WHAT NEEDS TO BE DONE: This exercise calls for copying every line below that holds the word "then".

Source data
::::
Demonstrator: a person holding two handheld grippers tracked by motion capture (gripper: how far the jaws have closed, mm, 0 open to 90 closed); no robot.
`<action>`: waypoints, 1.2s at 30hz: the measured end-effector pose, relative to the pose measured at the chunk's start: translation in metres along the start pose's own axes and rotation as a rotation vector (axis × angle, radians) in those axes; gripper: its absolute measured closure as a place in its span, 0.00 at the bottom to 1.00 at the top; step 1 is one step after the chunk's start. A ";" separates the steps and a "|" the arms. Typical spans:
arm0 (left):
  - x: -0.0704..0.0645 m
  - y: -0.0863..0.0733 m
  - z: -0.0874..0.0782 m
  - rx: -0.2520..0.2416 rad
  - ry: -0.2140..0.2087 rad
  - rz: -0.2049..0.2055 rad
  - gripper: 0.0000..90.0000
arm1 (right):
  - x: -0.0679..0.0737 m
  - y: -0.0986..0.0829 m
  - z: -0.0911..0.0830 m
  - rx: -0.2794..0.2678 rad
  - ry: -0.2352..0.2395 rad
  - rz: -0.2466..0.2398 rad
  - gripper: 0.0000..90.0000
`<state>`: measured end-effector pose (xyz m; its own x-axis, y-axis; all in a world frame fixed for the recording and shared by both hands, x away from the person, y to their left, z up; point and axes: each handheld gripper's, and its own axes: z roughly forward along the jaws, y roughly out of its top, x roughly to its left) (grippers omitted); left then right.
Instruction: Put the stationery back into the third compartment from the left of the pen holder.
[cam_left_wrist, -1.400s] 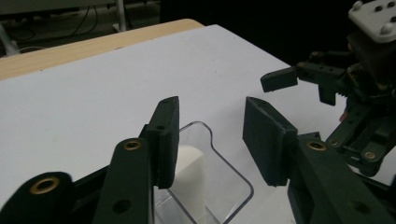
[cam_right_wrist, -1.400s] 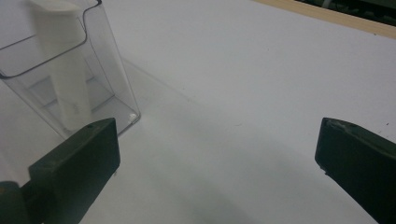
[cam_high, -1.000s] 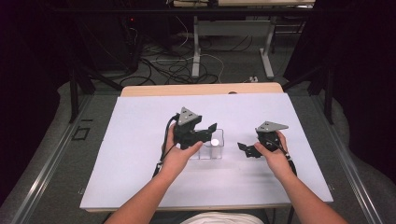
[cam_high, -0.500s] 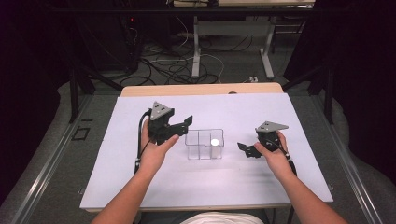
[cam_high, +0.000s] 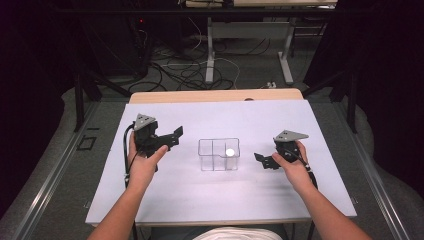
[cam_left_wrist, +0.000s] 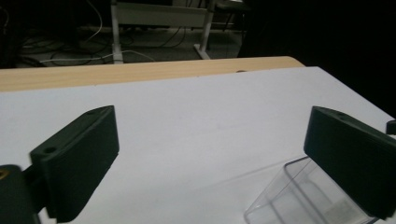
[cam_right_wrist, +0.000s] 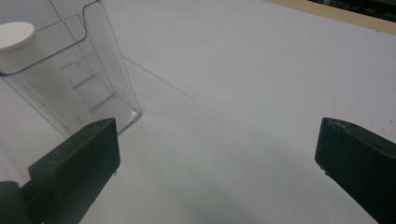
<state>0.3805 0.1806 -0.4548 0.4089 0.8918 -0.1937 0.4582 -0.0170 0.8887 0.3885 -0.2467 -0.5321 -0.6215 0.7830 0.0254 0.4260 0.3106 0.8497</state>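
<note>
A clear plastic box (cam_high: 218, 154) with compartments stands in the middle of the white table (cam_high: 220, 200). A white cylinder (cam_high: 230, 152) with a round cap stands upright in its right-hand compartment, also seen as the white cylinder (cam_right_wrist: 21, 49) in the right gripper view. My left gripper (cam_high: 172, 138) is held left of the box, open and holding nothing; the box corner (cam_left_wrist: 299, 198) shows beside its right jaw. My right gripper (cam_high: 260, 161) rests on the table right of the box, open and holding nothing, with the box (cam_right_wrist: 88, 60) at its upper left.
A wooden strip (cam_high: 215, 95) runs along the table's far edge. Beyond it lie floor cables (cam_high: 185, 70) and the legs of another desk (cam_high: 210, 50). Bare white surface lies around the box on all sides.
My left gripper has drawn back leftward from above the box to the table's left part. The white cylinder stays in the box. The right gripper has not moved.
</note>
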 end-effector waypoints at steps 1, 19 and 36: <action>0.004 -0.002 -0.001 0.004 0.006 0.000 0.00 | 0.000 0.000 0.000 0.000 0.000 0.001 0.00; 0.053 -0.039 -0.015 0.036 0.067 -0.011 0.00 | 0.000 0.000 0.000 0.002 -0.005 0.001 0.00; 0.067 -0.062 -0.015 0.082 0.086 -0.003 0.00 | 0.000 -0.002 0.001 0.010 -0.004 0.002 0.00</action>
<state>0.3675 0.2477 -0.5171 0.3396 0.9275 -0.1564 0.5236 -0.0483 0.8506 0.3883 -0.2472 -0.5342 -0.6178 0.7860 0.0252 0.4339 0.3139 0.8445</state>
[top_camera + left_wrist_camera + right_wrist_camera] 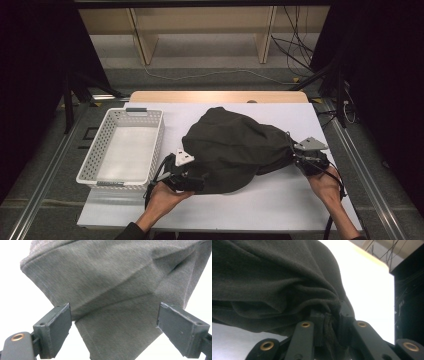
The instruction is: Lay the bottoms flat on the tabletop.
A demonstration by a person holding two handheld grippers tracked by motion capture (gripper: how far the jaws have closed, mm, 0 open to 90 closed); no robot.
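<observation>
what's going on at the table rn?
A person is handling a dark grey garment on the white table with two handheld grippers. The right gripper is shut on a bunched edge of the cloth. The left gripper is open, jaws either side of a folded corner. A white basket sits empty at the left.

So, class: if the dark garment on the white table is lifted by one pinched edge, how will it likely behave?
The dark garment will probably sag and drape, since it already lies in soft folds where the right gripper pinches it. It looks unlikely to roll or tip, being slumped on the table. Its matte knit seems grippy; the left gripper stands open around a hem.
</observation>
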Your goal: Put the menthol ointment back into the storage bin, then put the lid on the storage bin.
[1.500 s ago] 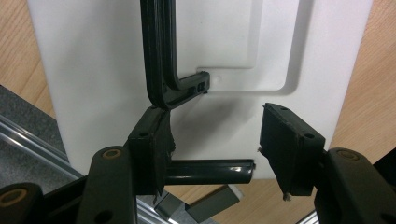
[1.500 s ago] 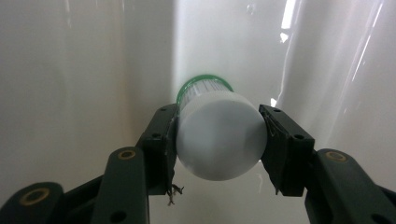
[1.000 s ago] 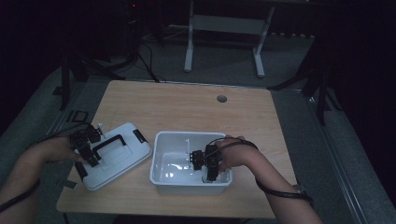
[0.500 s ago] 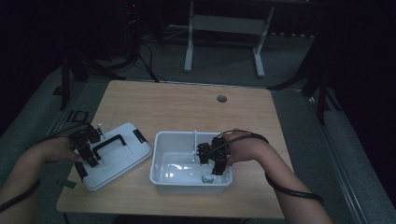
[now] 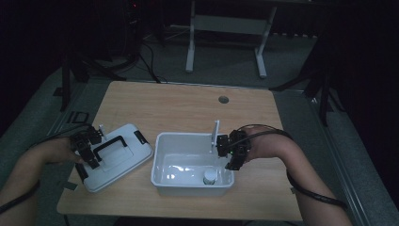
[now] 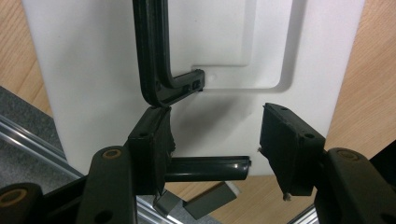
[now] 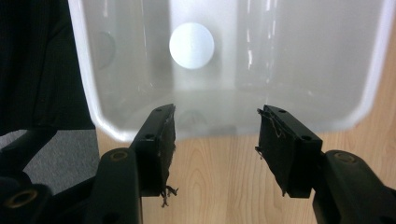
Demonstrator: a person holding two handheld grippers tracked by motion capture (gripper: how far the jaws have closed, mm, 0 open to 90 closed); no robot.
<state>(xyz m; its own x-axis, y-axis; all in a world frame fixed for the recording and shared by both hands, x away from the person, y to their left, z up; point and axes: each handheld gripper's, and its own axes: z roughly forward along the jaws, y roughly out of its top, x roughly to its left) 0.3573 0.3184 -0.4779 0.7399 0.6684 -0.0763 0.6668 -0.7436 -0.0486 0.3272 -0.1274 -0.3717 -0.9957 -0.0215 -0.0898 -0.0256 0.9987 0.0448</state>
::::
SOLVED EXERCISE:
`<state>`: measured end-effector pose (xyz m; its own x-axis, y-axis; all in a world frame fixed for the recording and shared by both hands, x away from the person, y to their left, z up; point and axes: each handheld gripper's, and its own axes: z roughly forward along the jaws, y roughly out of its top, x roughly to its left) (grippers omitted); left then right.
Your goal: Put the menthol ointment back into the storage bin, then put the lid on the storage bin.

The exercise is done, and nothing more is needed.